### Data supplied
[Start of section]

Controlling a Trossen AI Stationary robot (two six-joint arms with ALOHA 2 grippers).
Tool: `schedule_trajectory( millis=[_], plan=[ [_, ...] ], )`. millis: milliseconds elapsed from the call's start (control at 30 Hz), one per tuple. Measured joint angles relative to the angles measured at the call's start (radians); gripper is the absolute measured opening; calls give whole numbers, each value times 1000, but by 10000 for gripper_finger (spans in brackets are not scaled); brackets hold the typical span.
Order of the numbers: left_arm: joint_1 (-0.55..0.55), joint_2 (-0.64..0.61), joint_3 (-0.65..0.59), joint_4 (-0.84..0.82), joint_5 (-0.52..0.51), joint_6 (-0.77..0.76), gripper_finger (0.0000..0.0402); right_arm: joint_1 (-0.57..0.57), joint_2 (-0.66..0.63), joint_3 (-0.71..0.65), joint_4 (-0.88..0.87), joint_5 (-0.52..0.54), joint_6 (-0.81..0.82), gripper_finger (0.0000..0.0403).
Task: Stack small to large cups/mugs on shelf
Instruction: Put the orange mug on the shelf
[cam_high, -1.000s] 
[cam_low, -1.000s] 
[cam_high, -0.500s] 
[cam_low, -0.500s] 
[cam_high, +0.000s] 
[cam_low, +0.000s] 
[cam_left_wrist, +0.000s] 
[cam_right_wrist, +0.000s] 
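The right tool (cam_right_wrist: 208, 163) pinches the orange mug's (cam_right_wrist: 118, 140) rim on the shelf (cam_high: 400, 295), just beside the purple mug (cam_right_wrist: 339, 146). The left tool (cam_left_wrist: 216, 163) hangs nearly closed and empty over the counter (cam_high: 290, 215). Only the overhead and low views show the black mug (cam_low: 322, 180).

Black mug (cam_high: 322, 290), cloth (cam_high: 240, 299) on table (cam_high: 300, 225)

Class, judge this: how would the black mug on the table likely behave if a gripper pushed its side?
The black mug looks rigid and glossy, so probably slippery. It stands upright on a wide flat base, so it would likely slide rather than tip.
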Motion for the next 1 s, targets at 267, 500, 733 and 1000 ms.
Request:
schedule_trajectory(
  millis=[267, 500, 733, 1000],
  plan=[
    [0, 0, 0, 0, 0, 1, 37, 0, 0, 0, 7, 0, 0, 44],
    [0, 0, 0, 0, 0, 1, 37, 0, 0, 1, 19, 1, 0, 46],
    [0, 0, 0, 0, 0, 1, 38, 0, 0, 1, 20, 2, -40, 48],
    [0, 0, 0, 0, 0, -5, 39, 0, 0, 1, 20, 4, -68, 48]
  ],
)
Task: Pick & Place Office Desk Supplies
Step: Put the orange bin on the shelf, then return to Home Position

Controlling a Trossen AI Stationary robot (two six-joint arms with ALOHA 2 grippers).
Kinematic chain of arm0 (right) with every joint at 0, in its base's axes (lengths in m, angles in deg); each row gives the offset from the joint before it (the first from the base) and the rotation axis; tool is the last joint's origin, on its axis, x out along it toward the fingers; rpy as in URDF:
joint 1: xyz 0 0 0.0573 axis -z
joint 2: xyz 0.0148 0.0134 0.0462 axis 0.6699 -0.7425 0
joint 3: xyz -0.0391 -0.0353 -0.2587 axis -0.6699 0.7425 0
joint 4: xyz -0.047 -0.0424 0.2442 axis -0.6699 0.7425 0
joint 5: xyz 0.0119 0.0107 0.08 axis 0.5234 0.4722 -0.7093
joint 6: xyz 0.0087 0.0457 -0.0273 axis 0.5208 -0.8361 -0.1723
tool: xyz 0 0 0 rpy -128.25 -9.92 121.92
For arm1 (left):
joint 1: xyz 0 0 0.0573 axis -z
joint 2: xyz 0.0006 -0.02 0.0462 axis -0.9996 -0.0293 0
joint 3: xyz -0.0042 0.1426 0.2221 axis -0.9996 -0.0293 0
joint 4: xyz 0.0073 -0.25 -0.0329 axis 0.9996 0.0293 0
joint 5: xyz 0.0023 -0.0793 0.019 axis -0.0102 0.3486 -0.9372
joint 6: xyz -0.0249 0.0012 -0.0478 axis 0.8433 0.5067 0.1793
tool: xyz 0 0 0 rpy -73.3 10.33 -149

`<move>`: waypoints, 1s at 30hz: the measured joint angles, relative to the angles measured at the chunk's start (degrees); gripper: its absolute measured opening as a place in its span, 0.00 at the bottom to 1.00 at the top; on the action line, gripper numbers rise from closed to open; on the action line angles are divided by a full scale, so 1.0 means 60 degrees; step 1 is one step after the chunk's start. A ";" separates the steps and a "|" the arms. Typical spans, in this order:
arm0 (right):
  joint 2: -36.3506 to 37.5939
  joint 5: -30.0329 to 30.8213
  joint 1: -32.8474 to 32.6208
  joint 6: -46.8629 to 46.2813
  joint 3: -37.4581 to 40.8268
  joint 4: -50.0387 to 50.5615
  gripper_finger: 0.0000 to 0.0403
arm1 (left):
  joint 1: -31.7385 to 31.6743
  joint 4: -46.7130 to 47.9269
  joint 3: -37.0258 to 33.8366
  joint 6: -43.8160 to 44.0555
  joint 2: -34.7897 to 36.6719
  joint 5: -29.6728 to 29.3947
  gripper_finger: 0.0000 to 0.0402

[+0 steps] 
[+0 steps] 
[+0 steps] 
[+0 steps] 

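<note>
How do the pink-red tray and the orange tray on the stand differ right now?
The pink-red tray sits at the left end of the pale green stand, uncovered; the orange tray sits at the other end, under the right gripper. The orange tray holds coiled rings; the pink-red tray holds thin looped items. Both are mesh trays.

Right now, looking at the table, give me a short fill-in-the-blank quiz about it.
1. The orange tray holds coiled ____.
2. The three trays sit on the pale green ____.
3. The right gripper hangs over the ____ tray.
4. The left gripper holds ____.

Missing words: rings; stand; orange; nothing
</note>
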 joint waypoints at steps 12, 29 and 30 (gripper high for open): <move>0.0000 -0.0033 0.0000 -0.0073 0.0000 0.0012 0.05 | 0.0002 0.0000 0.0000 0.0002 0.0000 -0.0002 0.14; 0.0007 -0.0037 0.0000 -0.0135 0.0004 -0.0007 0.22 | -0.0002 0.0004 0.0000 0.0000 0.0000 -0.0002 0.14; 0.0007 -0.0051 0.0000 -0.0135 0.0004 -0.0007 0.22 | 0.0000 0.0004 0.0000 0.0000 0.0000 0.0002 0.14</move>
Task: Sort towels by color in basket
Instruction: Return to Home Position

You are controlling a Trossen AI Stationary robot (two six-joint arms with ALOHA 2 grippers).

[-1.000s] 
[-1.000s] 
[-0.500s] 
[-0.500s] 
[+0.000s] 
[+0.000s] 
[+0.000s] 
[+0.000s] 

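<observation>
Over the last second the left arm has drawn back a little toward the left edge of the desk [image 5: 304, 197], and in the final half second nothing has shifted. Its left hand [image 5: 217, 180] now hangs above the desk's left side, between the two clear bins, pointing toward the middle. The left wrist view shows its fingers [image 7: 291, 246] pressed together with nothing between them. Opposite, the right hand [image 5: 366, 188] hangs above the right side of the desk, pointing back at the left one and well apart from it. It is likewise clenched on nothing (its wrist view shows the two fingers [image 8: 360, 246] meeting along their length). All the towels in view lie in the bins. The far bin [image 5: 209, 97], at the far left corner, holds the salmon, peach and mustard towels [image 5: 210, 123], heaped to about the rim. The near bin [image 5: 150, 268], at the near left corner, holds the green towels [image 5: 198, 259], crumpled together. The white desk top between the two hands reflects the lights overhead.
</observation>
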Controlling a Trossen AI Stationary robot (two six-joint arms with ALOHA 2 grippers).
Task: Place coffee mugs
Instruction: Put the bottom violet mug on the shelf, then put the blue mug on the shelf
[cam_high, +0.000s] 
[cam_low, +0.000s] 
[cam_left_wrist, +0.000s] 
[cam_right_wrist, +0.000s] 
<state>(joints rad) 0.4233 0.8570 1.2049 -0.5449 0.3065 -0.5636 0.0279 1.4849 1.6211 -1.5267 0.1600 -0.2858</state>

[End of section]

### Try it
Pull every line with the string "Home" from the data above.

### Output of the task
Step: Put the orange bin on the shelf, then return to Home Position
Instruction: Return to Home Position

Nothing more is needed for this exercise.